Read The Incredible Human Journey Online
Authors: Alice Roberts
If the effect of a mutated gene is deleterious, it may be that the individual carrying it won’t be able to survive at all,
or, perhaps, won’t live long enough to pass their genes on. So the mutant gene will disappear from the mix of genes in the
population, or ‘gene pool’. If the product of a mutant gene proves advantageous, it could be that the individual with it gains
a better chance of survival, and is therefore very likely to pass the new version of that gene on to their offspring. So,
gradually, over many generations, a really advantageous gene can spread through a population.
If the mutation is neutral, then it is pure chance whether it sticks around or disappears from the gene pool.

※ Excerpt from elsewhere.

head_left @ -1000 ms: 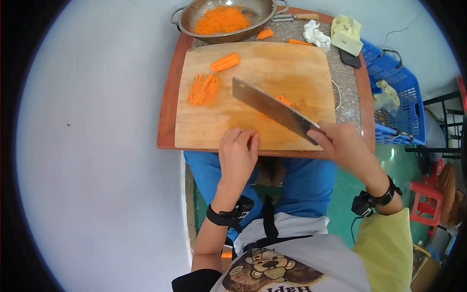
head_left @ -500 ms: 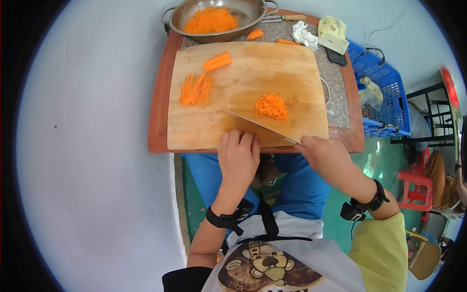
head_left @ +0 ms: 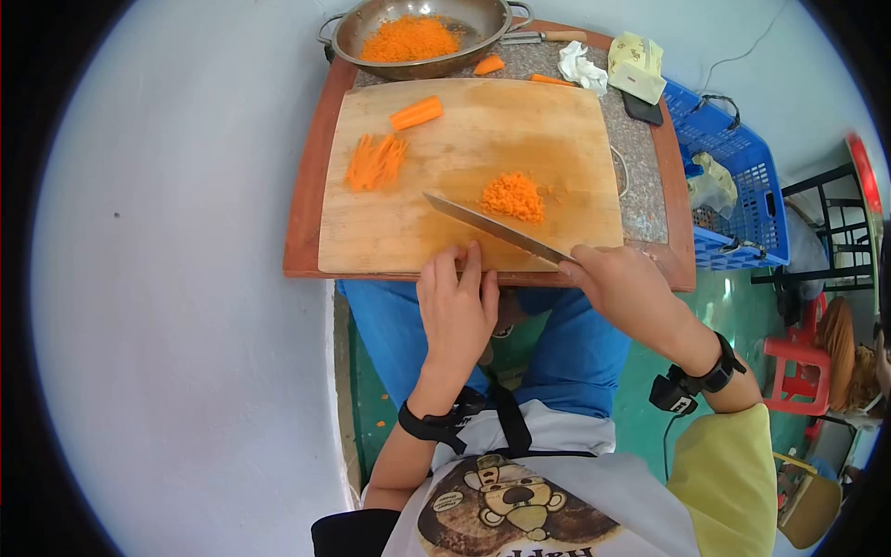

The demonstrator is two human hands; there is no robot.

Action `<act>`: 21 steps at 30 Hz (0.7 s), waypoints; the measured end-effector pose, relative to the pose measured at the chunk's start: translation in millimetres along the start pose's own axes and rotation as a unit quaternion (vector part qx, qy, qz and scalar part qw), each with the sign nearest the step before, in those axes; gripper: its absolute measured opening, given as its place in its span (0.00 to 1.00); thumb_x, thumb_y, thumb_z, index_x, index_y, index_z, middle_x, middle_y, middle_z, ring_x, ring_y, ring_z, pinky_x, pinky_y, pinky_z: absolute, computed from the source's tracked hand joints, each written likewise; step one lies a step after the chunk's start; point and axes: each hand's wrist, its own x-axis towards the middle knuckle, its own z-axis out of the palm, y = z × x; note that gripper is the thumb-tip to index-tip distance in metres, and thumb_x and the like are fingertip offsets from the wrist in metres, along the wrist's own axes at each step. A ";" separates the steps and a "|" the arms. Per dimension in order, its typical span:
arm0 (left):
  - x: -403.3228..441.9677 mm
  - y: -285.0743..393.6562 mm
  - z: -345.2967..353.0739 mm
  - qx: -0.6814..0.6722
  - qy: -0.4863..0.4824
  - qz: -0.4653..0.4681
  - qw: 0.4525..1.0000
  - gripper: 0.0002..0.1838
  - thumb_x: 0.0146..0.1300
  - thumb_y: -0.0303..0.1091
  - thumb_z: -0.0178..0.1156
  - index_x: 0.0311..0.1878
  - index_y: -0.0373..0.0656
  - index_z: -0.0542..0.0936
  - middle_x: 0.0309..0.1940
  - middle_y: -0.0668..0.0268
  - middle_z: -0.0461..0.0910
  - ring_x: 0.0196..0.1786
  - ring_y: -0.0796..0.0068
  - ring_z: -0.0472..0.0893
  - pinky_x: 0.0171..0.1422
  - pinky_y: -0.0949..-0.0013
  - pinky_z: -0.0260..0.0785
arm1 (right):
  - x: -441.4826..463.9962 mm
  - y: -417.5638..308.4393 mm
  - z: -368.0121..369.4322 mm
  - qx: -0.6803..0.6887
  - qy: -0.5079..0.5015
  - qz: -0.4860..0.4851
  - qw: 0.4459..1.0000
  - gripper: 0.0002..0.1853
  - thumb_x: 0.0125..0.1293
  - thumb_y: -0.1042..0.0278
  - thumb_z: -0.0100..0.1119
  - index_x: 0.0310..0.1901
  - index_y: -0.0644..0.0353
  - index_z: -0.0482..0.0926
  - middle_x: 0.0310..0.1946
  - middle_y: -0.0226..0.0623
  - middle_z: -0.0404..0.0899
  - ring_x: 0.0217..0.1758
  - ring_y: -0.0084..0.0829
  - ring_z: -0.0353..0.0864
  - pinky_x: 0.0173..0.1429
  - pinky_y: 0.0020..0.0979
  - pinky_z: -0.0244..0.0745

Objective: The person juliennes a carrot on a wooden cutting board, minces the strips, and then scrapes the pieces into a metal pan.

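My right hand (head_left: 617, 288) grips a kitchen knife (head_left: 492, 226) by its handle. The blade slants across the front of the wooden cutting board (head_left: 557, 116), its tip pointing left. Just beyond the blade lies a small heap of finely chopped carrot (head_left: 512, 197). My left hand (head_left: 457, 302) rests at the board's front edge, fingers apart and holding nothing, with the index finger stretched onto the wood. Carrot strips (head_left: 376, 162) lie at the board's left, with a cut carrot piece (head_left: 417, 112) behind them.
A metal pan (head_left: 483, 56) of shredded carrot (head_left: 411, 38) stands at the back left of the table. Behind the board are a carrot end (head_left: 489, 65), a wooden-handled tool (head_left: 548, 36), tissue (head_left: 582, 70) and a phone (head_left: 641, 109). Right: blue crate (head_left: 742, 176), red stool (head_left: 796, 376).
The knife has turned so more of its flat side shows, and its tip has shifted slightly up and left. My left index finger has stretched forward onto the board.
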 end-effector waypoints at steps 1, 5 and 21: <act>-0.8 -0.4 0.7 -0.002 -0.001 -0.002 1.000 0.20 0.54 0.29 0.62 0.51 0.34 0.78 0.41 0.56 0.71 0.46 0.56 0.71 0.52 0.60 0.65 | 0.5 -0.7 -1.1 -0.001 -0.002 0.000 1.000 0.13 0.66 0.61 0.52 0.28 0.62 0.72 0.20 0.48 0.76 0.27 0.50 0.78 0.30 0.47 0.72; -3.6 -5.6 3.1 -0.032 0.025 -0.004 0.999 0.20 0.54 0.28 0.62 0.51 0.35 0.78 0.43 0.56 0.72 0.48 0.56 0.71 0.53 0.60 0.65 | 4.1 -3.0 -6.2 -0.016 -0.025 0.004 1.000 0.13 0.66 0.61 0.52 0.28 0.62 0.73 0.20 0.49 0.76 0.27 0.51 0.78 0.31 0.47 0.73; -7.0 -7.5 0.4 -0.055 0.031 0.006 0.998 0.17 0.52 0.24 0.62 0.48 0.36 0.79 0.46 0.57 0.73 0.49 0.56 0.72 0.55 0.60 0.66 | 10.5 2.6 -9.8 0.004 -0.033 -0.027 0.999 0.13 0.65 0.62 0.53 0.28 0.62 0.72 0.19 0.51 0.75 0.26 0.54 0.76 0.29 0.47 0.71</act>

But there are also long stretches of our DNA that mean nothing to the cell; they are the bits between genes which are never
‘read’ to produce proteins. Sometimes they contain parts of old, disused genes, or historical bits of genetic material inserted
into the chromosomes by viruses. These unused sections are not subject to natural selection like the working genes. Alterations
appearing by random mutations in these regions will not be weeded out in the same way. This means that they are quite useful
for tracing genetic lineages.
Most of our DNA is coiled up in chromosomes inside the nuclei of our cells; there is also a little bit of DNA in tiny capsules
inside the cell. These are mitochondria, the tiny ‘power stations’ of the cell, taking fuel – sugar – and burning it to produce energy. The
genes in the mitochondrial DNA have a very specific but incredibly important job, controlling energy transformation inside
the cell. To a large extent, because they’re so hidden away, they too are protected from pruning by the grim reaper of natural
selection. Mutations accumulate more rapidly in mtDNA than in the nuclear DNA.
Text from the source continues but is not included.